Exercise description: With the images removed, repeat the data below exactly.

Given data:
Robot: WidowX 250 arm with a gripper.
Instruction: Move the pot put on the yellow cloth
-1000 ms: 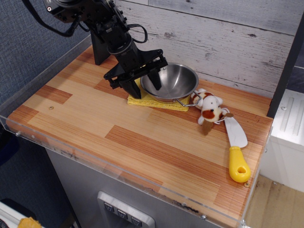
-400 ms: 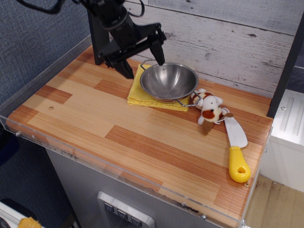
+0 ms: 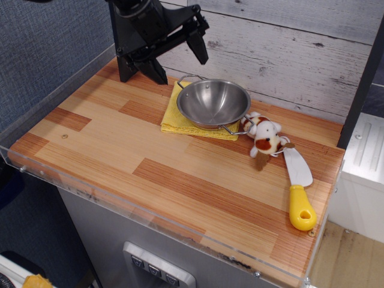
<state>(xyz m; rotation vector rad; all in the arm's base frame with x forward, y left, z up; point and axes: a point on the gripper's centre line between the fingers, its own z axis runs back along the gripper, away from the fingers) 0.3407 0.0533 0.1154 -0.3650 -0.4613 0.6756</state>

Task output:
Robot: WidowX 250 arm with a gripper.
Instruction: Move the pot put on the yellow cloth
-1000 ms: 
-400 ms: 
+0 ms: 
<state>(xyz m; rotation vector rad; all in the arm's base frame with x forward, y left, z up; point and axes: a point on the gripper's centre line between the fingers, its own z axis runs back along the gripper, away from the fingers) 0.3407 0.0533 0.1154 -0.3650 -0.4613 0.6756</state>

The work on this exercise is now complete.